Activity >> Copy out all lines bearing the word "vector" from the listing below.

Provided data >>
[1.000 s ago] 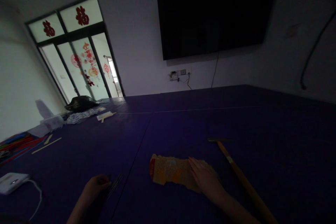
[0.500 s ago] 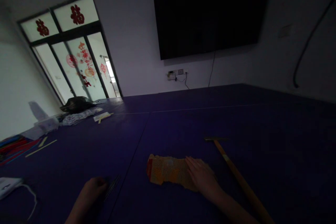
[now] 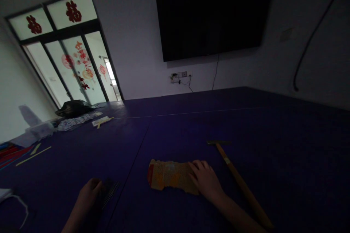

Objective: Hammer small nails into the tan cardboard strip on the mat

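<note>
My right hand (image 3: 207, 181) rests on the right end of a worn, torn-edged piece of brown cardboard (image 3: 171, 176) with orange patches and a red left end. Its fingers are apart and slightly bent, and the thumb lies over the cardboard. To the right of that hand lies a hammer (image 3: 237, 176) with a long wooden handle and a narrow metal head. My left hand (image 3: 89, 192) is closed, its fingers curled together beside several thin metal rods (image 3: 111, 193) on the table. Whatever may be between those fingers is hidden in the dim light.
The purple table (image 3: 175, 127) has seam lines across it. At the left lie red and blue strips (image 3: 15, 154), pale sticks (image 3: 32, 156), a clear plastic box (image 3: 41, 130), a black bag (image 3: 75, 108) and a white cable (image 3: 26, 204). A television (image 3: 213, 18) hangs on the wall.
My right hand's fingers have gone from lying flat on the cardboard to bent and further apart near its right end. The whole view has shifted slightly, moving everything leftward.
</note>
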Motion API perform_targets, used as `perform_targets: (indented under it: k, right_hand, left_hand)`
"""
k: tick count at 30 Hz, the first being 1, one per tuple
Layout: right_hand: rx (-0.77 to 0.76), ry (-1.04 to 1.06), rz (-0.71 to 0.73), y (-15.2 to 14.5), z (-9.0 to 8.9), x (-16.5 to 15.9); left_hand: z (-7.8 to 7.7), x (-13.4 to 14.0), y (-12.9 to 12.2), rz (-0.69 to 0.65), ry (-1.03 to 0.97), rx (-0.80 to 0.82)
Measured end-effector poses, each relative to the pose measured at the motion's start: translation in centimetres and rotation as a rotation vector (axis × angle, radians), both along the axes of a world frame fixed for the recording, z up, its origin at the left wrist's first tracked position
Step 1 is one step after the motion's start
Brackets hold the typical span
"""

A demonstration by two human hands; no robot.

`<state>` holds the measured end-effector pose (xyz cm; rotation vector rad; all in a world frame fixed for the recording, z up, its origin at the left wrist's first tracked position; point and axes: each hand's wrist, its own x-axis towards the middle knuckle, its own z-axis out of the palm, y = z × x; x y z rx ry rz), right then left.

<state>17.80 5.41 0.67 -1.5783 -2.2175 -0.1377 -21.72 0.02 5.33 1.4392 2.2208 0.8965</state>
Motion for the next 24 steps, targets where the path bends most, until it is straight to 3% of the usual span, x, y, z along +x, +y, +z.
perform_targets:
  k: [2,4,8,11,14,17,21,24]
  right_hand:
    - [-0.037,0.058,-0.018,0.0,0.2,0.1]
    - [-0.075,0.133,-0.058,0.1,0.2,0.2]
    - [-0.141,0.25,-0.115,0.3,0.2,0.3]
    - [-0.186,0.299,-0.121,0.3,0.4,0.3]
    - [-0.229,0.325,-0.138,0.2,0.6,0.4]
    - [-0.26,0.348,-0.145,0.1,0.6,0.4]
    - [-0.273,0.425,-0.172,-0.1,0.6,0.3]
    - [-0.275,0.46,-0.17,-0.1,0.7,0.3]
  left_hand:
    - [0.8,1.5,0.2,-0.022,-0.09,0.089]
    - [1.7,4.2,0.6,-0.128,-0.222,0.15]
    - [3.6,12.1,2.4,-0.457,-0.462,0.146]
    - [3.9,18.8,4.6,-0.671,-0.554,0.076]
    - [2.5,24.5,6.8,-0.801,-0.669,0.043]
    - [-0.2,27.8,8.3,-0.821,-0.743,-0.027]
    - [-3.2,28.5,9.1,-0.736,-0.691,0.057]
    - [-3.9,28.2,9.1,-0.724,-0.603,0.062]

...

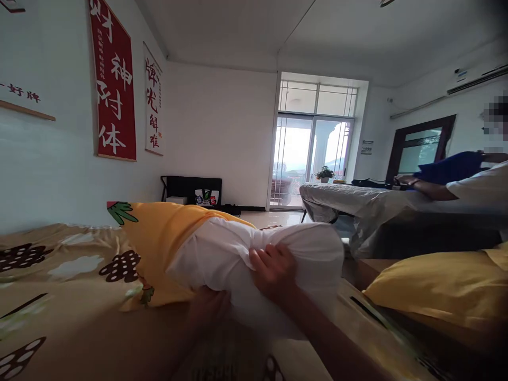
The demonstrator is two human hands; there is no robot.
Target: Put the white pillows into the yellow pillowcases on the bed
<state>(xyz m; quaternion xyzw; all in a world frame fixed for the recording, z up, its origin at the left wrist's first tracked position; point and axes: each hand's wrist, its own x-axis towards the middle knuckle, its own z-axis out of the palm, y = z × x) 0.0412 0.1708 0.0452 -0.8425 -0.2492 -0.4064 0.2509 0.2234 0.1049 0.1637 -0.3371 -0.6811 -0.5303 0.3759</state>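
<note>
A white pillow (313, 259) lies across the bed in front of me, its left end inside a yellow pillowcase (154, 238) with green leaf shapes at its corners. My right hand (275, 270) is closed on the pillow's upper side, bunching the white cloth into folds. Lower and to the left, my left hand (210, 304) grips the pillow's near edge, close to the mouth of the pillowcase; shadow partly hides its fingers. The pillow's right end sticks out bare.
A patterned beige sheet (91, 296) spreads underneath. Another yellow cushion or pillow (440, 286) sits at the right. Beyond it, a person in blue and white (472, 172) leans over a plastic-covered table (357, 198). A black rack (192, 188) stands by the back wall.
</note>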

Result of the exercise >>
Measured end-effector poses, each relative to the pose measured at the motion's start: translation in centimetres and rotation as a rotation vector (axis × angle, radians), both along the axes of a world frame fixed for the recording, z up, its origin at the left wrist's first tracked position
`<state>` holds the measured end-effector pose (xyz cm; rotation vector rad; all in a world frame fixed for the recording, z up, its origin at the left wrist's first tracked position; point and axes: each hand's wrist, its own x-axis towards the middle knuckle, its own z-axis out of the palm, y = z × x; x y z rx ry rz), right then left.

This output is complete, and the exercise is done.